- [Exercise description] Would you print exactly the lines that begin the listing and continue through the line holding "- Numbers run"? No pictures, please.

━━ Recorded information ━━

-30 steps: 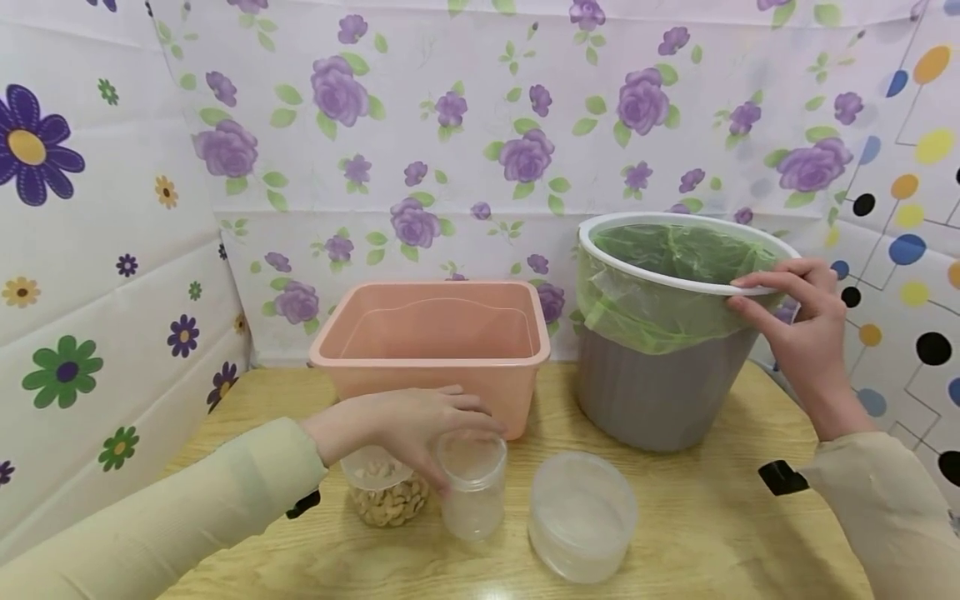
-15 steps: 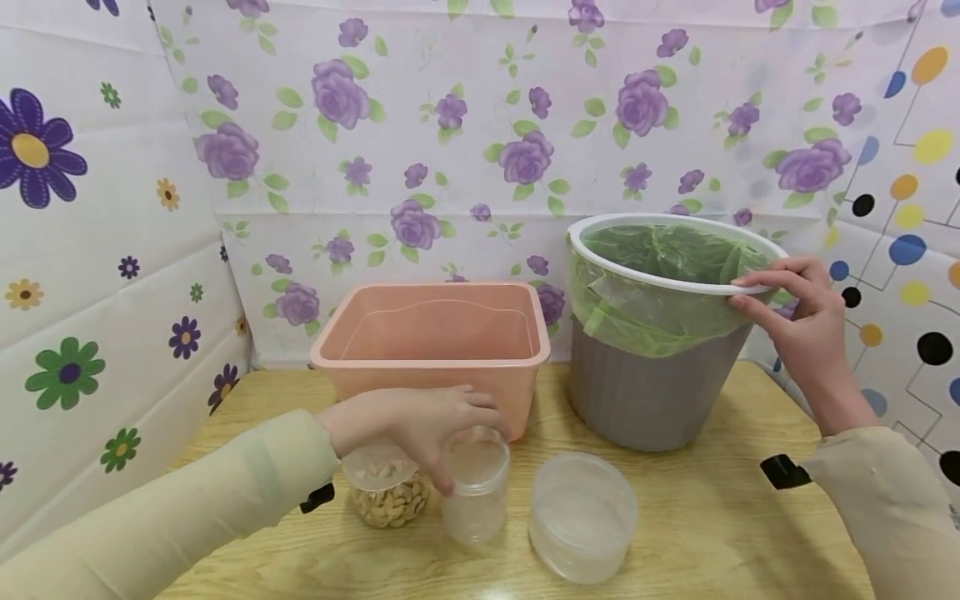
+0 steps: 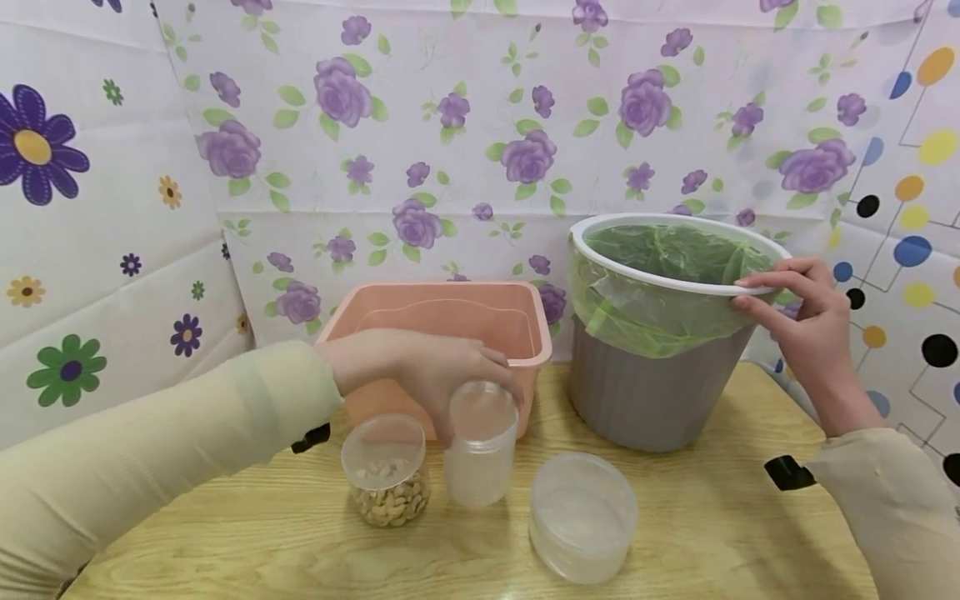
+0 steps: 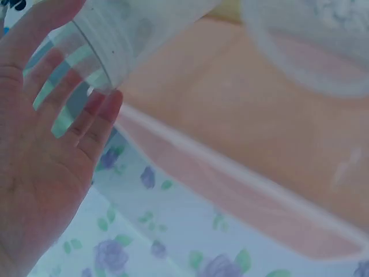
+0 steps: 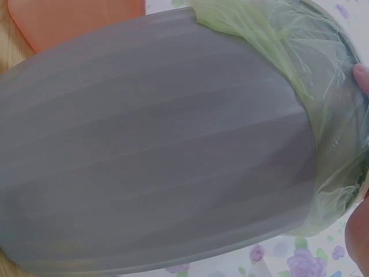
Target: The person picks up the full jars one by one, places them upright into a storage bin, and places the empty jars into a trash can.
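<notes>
My left hand (image 3: pixel 442 371) grips a tall clear plastic jar (image 3: pixel 480 475) around its lidded top, in front of the pink bin (image 3: pixel 431 364). The left wrist view shows the fingers curled about the jar's neck (image 4: pixel 106 49). With thumb and fingers my right hand (image 3: pixel 806 312) pinches the white rim of a grey trash can (image 3: pixel 648 392), which is lined with a green plastic bag (image 3: pixel 637 317). In the right wrist view only fingertips (image 5: pixel 361 75) show at the rim, and the can's grey side fills the picture.
A clear jar of cashews (image 3: pixel 390 487) stands left of the held jar. To the right is a wide, low clear container (image 3: pixel 583 521). All are on a wooden table (image 3: pixel 697 517), with flowered cloth (image 3: pixel 465 125) behind.
My left hand has raised the tall jar and moved it back toward the pink bin, uncovering the cashew jar. Earlier the trash can shifted slightly left; my right hand stays on its rim.
</notes>
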### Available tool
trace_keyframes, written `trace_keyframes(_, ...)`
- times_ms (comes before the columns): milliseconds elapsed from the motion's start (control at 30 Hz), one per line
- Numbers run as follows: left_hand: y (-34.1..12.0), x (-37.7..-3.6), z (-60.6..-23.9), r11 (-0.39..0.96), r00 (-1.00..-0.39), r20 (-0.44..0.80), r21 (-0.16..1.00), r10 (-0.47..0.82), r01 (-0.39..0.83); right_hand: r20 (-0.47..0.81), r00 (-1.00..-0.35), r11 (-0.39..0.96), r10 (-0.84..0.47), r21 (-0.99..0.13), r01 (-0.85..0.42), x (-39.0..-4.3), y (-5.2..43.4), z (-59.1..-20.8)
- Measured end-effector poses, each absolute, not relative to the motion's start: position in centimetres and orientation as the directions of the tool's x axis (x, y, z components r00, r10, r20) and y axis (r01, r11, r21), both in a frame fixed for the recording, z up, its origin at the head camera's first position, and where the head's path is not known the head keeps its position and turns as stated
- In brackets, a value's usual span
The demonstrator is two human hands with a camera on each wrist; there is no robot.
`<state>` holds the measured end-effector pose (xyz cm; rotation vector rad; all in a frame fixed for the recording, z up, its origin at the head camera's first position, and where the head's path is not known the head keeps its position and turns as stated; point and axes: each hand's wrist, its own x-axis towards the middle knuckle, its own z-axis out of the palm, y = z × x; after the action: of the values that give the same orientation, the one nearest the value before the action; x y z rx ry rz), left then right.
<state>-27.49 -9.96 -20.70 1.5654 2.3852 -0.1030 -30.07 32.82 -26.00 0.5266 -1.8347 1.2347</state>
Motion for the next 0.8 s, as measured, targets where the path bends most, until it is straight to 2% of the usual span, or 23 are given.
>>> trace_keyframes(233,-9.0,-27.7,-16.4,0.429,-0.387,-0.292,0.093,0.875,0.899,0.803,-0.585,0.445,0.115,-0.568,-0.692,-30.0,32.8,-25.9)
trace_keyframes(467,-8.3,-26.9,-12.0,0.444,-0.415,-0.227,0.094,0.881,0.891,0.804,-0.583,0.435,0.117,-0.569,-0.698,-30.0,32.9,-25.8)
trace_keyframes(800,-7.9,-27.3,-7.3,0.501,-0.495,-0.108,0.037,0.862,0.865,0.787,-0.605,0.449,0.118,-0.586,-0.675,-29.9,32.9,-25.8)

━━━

- [The answer]
-30 steps: 
-15 steps: 
+0 steps: 
+0 steps: 
+0 steps: 
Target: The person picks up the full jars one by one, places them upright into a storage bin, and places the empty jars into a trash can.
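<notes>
My left hand (image 3: pixel 442 371) grips a tall clear plastic jar (image 3: pixel 480 475) around its lidded top, in front of the pink bin (image 3: pixel 431 364). The left wrist view shows the fingers curled about the jar's neck (image 4: pixel 106 49). With thumb and fingers my right hand (image 3: pixel 806 312) pinches the white rim of a grey trash can (image 3: pixel 648 392), which is lined with a green plastic bag (image 3: pixel 637 317). In the right wrist view only fingertips (image 5: pixel 361 75) show at the rim, and the can's grey side fills the picture.
A clear jar of cashews (image 3: pixel 390 487) stands left of the held jar. To the right is a wide, low clear container (image 3: pixel 583 521). All are on a wooden table (image 3: pixel 697 517), with flowered cloth (image 3: pixel 465 125) behind.
My left hand has raised the tall jar and moved it back toward the pink bin, uncovering the cashew jar. Earlier the trash can shifted slightly left; my right hand stays on its rim.
</notes>
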### Available tool
trace_keyframes, written `trace_keyframes(_, ...)`
- times_ms (comes before the columns): milliseconds elapsed from the motion's start (control at 30 Hz), one per line
- Numbers run as follows: left_hand: y (-34.1..12.0), x (-37.7..-3.6), z (-60.6..-23.9), r11 (-0.39..0.96), r00 (-1.00..-0.39), r20 (-0.44..0.80), r21 (-0.16..1.00), r10 (-0.47..0.82), r01 (-0.39..0.83); right_hand: r20 (-0.47..0.81), r00 (-1.00..-0.35), r11 (-0.39..0.96), r10 (-0.84..0.47), r21 (-0.99..0.13), r01 (-0.85..0.42), x (-39.0..-4.3), y (-5.2..43.4), z (-59.1..-20.8)

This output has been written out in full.